- What needs to be done
Start to finish, print the entries exactly, and carry none of the pictures over.

- Record excerpts
● ● ● ● ●

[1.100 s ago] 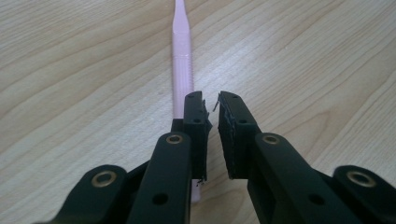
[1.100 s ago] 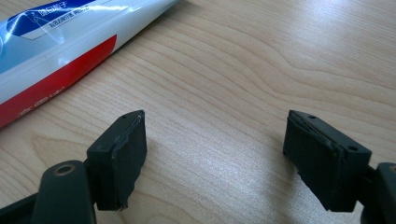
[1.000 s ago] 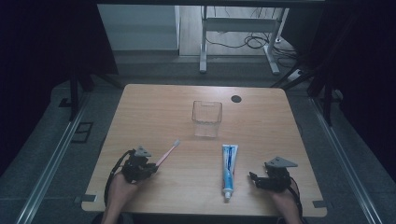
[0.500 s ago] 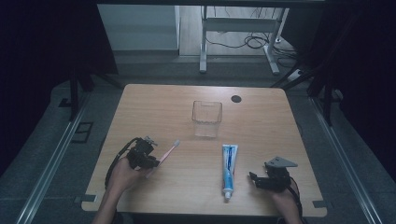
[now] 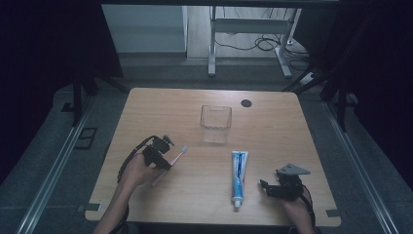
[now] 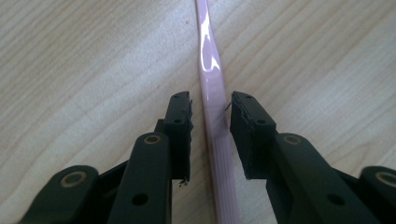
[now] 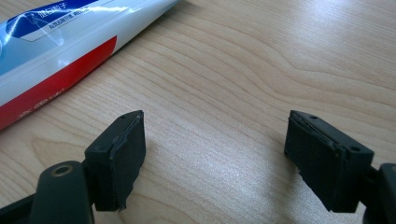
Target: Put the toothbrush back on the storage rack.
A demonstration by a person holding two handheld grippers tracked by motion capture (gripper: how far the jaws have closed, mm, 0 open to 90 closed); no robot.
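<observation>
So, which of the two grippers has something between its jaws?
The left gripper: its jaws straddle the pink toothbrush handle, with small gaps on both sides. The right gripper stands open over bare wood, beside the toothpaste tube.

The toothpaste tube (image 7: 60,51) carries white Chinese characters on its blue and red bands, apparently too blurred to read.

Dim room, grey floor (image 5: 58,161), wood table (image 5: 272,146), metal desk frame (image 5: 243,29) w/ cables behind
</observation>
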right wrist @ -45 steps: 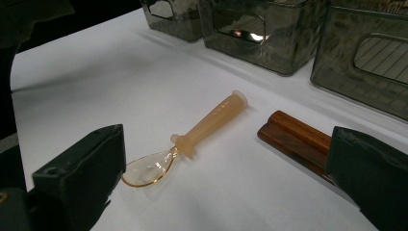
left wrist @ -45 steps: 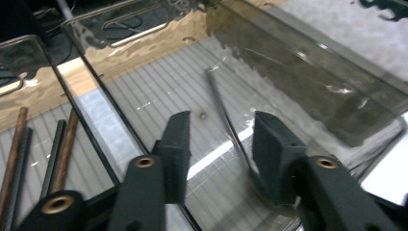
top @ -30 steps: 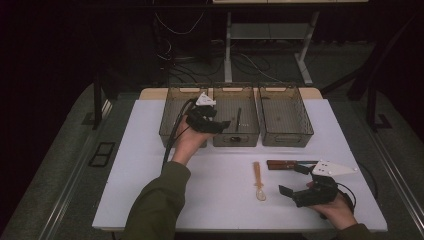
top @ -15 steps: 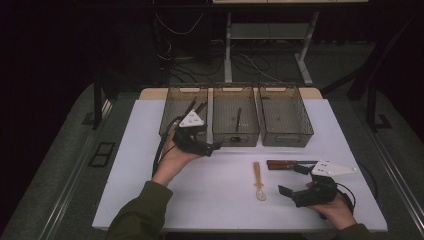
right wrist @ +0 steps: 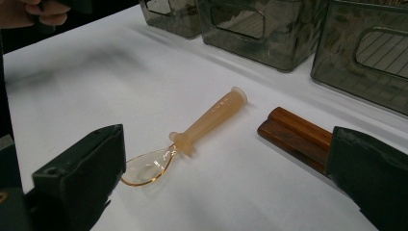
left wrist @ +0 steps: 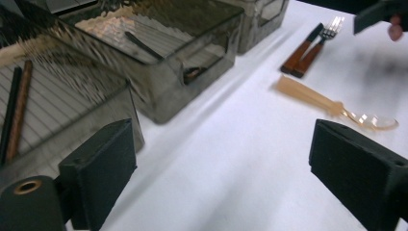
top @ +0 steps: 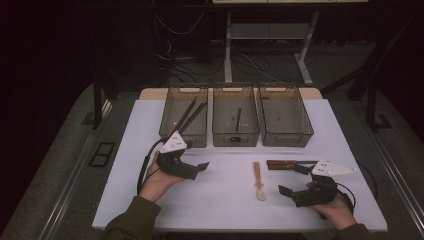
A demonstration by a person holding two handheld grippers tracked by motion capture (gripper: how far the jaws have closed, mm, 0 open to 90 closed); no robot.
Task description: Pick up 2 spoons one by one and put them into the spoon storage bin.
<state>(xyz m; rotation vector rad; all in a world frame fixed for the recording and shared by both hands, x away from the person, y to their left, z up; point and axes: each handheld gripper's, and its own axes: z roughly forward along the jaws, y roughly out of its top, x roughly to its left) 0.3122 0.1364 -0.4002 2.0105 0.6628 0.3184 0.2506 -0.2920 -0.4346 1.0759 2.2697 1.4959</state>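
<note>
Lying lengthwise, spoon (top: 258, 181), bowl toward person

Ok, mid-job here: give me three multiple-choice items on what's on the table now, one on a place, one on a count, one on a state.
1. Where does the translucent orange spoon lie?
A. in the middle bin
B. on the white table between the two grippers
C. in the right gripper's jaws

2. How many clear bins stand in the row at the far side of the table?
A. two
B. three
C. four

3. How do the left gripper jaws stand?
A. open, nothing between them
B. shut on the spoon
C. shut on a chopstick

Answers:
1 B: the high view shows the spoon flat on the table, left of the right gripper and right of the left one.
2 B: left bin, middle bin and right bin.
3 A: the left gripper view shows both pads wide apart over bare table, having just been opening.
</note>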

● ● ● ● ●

- Task response
[1.100 s ago] 
[1.100 s ago] 
[1.000 s ago] 
[0.500 s ago] 
[now] 
[now] 
[now] 
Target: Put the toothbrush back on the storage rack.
A demonstration by a person holding two handheld grippers tracked by motion capture (gripper: how far the jaws have closed, mm, 0 open to 90 closed); no robot.
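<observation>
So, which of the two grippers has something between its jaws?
The left gripper: its jaws straddle the pink toothbrush handle, with small gaps on both sides. The right gripper stands open over bare wood, beside the toothpaste tube.

The toothpaste tube (image 7: 60,51) carries white Chinese characters on its blue and red bands, apparently too blurred to read.

Dim room, grey floor (image 5: 58,161), wood table (image 5: 272,146), metal desk frame (image 5: 243,29) w/ cables behind
</observation>
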right wrist @ -45 steps: 
left wrist @ -45 steps: 
top @ -30 steps: 
top @ -15 steps: 
right wrist @ +0 steps: 
left wrist @ +0 steps: 
top @ +0 steps: 
A demonstration by a person holding two handheld grippers tracked by motion capture (gripper: how far the jaws have closed, mm, 0 open to 90 closed); no robot.
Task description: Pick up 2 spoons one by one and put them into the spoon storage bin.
<state>(xyz m; rotation vector rad; all in a world frame fixed for the recording and shared by both hands, x away from the person, y to their left, z up; point and axes: each handheld gripper's, and its own axes: z roughly forward along the jaws, y roughly out of its top, x roughly to its left) 0.3122 0.1364 -0.4002 2.0105 0.6628 0.3184 0.2506 -0.2920 -0.4346 1.0759 2.2697 1.4959</state>
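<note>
Lying lengthwise, spoon (top: 258, 181), bowl toward person

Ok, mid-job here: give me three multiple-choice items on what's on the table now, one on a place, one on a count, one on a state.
1. Where does the translucent orange spoon lie?
A. in the middle bin
B. on the white table between the two grippers
C. in the right gripper's jaws

2. How many clear bins stand in the row at the far side of the table?
A. two
B. three
C. four

3. How do the left gripper jaws stand?
A. open, nothing between them
B. shut on the spoon
C. shut on a chopstick

Answers:
1 B: the high view shows the spoon flat on the table, left of the right gripper and right of the left one.
2 B: left bin, middle bin and right bin.
3 A: the left gripper view shows both pads wide apart over bare table, having just been opening.
</note>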

The output has nothing more to it.